Me parece interesante mencionar las muchas diferencias existentes entre película y novela. Es una adaptación lineal que recoge prácticamente todos los elementos del libro (obviando algunos como el poltergeist), y sin embargo los resultados son muy diferente. La película incide muchísimo más en las relaciones de los personajes (sobre todo con toda la dialéctica entre Florence y el señor Brundish, maravillosa), mientras que en la novela toda la mayor importancia recae sobre Florence y no hay apenas referencias a otras psiques. Si bien ambas obras me han resultado de calidad pareja, me parecen reseñables los cambios que pueden efectuarse en una trama alterando apenas el foco y el tono.
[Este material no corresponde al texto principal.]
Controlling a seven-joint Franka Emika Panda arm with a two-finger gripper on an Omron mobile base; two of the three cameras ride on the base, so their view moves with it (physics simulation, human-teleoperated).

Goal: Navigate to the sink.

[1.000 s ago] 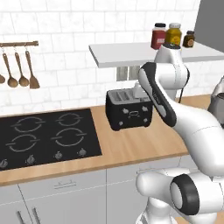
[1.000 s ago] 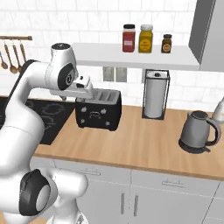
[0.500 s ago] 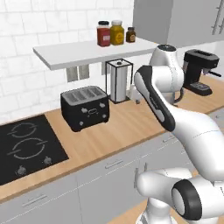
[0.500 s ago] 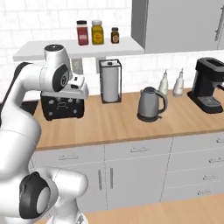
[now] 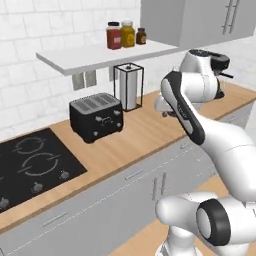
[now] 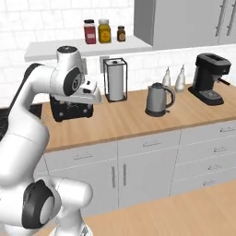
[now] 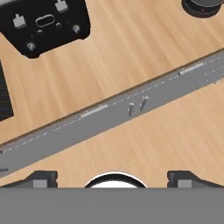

El mayor de los cambios es en el espíritu: pienso que la novela es más entrañable y la película más melancólica.

La librería es una buena novela para combinar con otras de mayor densidad, para despejar la mente y oxigenar un poco, pero sin bajar la calidad de las lecturas. Fitzgerald posee una chispa, una agilidad a la hora de escribir, que le da fuerza y gravedad, certidumbre al texto. Si disfrutasteis la película (¡ganadora de varios Goyas de los gordos, por cierto!) no puedo menos que recomendaros que le echéis un ojo al libro.